If that holds true with Hamilton, then he'll need to continue with his current approach through the rest of April before we really buy in. And even then, this is a hitter who always will have an aggressive mentality and some swing-and-miss to his game.

Verdict: Fact (for now)

 

Statement No. 3: Thanks in part to Josh Hamilton's early success, the Angels can avoid a third straight disappointing season.

It's all about April for the Angels, who have been underwhelming in the face of lofty expectations the past two years despite a ton of talent on the roster.

It's too early to put much weight on the Angel's 3-4 start following two series against fellow AL West clubs, the Seattle Mariners and Houston Astros, but if any team in baseball needs to avoid a poor first month, it's the Halos.

Here's why. After April 2013, the club was just 9-17, and in April 2012, they went 8-15. From May on, though, they've been much, much better the past two seasons, going 69-67 last year and 81-58 in '12.

Ted S. Warren
The Angels should benefit from injuries to their fellow AL West rivals, like Jarrod Parker of the Oakland Athletics.

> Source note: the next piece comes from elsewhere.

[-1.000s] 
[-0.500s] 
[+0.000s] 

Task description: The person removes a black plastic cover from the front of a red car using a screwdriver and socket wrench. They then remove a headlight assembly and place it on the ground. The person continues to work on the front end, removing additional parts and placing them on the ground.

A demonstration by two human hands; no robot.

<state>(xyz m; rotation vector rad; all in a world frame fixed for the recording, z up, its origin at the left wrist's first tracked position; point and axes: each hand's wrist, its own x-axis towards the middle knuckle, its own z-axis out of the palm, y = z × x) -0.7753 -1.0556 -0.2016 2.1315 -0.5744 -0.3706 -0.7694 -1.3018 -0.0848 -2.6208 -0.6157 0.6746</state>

The West is wide open at the moment, due to injuries that have the two preseason favorites to fight for the division crown more than a little short-handed: The Oakland Athletics are without Jarrod Parker after Tommy John surgery, while A.J. Griffin remains sidelined with elbow tendinitis; and the Texas Rangers lost Derek Holland for half the season after offseason knee surgery and Jurickson Profar with a shoulder injury suffered late in spring training that will cost him at least a couple months.

The Angels cannot afford to miss the opportunity that those injuries—as well as Hamilton's hot start—is presenting. The rest of the team has to get on board with Hamilton and put together a strong opening month. After all, they've shown they can play well once the calendar flips to May.

Verdict: Fact

While the expectation shouldn't be for Hamilton to regain his MVP form, he certainly should bounce back from a disappointing 2013. Ultimately, if that also helps the Angels do the same, then there's a good chance they'll be playing in October for the first time since 2009. That's one final fact Hamilton and the Angels would like to change.

 

Statistics come from Baseball Reference and FanGraphs, except where otherwise noted.